Over the past few days I’ve noticed some large companies hopping into the space that was previously the domain of some much smaller startups. To start, Mozilla Labs is working on a social networking add-on to Firefox which may put the kibosh on Flock (more on that later), and then today, Google launched MyMaps which has many similarities to Wayfaring. This reminds me a bit of Kiko’s predicament but will it turn out the same?
Former Flockstar Chris Messina is playing an interesting role in the new Mozilla Coop concept, primarily because he came up with it first back when he was working with Flock (and his mockups are a lot nicer). Mozilla gives him a quick shout-out here saying that “our design was influenced” by his original mockups. Instead of Mozilla flipping the friends bar vertically and calling it original, they should just pay Chris a boatload of money and use the infinitely higher-fidelity mockups he already designed over a year ago. As a designer this is pretty upsetting, so hopefully the folks at Mozilla do the right thing or at least give him better credit than a footnote link.
Will this be the end for Flock? I don’t think so, I think it’s a wake-up call. Flock still has incredible potential but the landscape of “social” has changed dramatically since they first began building the application. Now, MySpace is the social king but the royalty doesn’t like to play nice with outside developers. If Flock could manage a business relationship with MySpace (or another large social network) and become the de facto browser for those looking to maximize their MySpace experience, they’d take off. Of course this is a 180° turn from their current target which seems to be tech-savvy people who have del.icio.us and Flickr accounts, but hey, changing in midstream isn’t such a bad idea sometimes.
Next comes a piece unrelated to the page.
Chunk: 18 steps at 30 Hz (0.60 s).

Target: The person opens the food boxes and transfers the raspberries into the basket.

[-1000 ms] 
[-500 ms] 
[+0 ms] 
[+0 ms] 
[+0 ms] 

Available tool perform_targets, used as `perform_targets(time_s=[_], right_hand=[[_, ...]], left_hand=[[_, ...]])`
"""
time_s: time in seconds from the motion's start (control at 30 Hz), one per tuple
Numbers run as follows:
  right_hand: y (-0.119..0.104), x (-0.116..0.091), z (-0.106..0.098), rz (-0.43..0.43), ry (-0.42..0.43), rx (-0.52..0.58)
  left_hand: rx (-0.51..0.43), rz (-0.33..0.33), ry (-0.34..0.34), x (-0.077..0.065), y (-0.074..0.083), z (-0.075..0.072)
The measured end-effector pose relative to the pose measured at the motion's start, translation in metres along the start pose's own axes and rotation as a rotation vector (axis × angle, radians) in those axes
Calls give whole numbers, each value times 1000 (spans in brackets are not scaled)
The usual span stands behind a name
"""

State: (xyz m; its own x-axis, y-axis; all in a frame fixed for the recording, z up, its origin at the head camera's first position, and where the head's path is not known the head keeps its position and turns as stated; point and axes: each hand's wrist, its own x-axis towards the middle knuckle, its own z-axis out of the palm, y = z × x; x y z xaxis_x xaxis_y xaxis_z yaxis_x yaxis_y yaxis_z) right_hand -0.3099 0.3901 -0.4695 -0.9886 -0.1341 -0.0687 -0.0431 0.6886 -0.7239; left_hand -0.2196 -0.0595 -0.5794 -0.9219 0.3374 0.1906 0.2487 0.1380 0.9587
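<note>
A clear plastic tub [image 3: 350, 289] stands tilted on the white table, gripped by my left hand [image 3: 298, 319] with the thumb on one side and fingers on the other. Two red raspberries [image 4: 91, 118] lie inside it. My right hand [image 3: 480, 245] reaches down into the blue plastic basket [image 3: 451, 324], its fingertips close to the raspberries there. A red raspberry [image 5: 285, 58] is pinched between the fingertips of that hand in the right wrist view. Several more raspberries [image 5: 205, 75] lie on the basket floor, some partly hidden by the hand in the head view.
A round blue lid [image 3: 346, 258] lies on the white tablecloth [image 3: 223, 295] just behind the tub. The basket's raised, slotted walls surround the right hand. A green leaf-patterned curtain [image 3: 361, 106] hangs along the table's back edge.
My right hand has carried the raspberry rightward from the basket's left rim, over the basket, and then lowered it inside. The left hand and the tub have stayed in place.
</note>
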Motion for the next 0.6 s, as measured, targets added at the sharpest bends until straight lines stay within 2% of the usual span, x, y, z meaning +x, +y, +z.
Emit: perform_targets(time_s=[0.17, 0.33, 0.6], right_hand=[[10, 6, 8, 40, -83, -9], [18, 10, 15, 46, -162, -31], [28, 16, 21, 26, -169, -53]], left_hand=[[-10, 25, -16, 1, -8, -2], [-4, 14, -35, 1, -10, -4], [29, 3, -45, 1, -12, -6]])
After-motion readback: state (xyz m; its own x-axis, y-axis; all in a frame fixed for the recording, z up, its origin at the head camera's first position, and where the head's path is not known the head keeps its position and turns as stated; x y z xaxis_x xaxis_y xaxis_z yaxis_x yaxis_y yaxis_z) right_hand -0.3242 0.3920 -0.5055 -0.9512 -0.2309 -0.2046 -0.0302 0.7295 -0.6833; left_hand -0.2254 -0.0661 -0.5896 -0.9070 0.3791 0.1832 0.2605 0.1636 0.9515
Google’s MyMaps just launched (accessible via a tab on the normal Google Maps site) and it has some interesting features. For example, here’s a map for the 2004 Presidential Election with state colors corresponding to vote counts. Wayfaring has been offering something similar for awhile now, the ability to create social maps that you can share and annotate. However Wayfaring is somewhat limited by the Google Maps API, whereas Google can do whatever they want because they own the data. The Wayfaring UI is very, very nice, however they don’t have the map drawing functionality that the new MyMaps has. However just like with Flock’s situation, I think that the quality design and architecture of Wayfaring’s application could easily hold its own if it had some unique features that MyMaps doesn’t have, especially better integration with blogs or perhaps an audio/video component that links to your map.








The difference between Chris’s mock ups and what you see with Coop is that Chris used Photoshop and Mozilla Labs used code. Yeah. You can install and actually play around with Coop.
I’m sure that if you talked to Chris, he’d tell you he was happy with the credit given. He not only didn’t ask for money or credit, he explicitly asked for people to run with his idea and make something good from it.
Thanks Mike for the kind words on Wayfaring. I completely agree with you that the opportunity is still there for people who Google “knocks off” with similar features. See 30Boxes, etc. However, we saw this one coming more than a year ago when we saw them accessing our site from internal market requirement documents, and not returning our calls to figure out better ways we could work with their API. That’s one of the reasons we didn’t put more effort into the site last year. You won’t see me try to build another application with revenue potential on a Google API…
Actually I did talk to Chris before I wrote this article to get more informed, and he wished the credit given was more than a tiny mention deep in the heart of documentation which makes sense to me.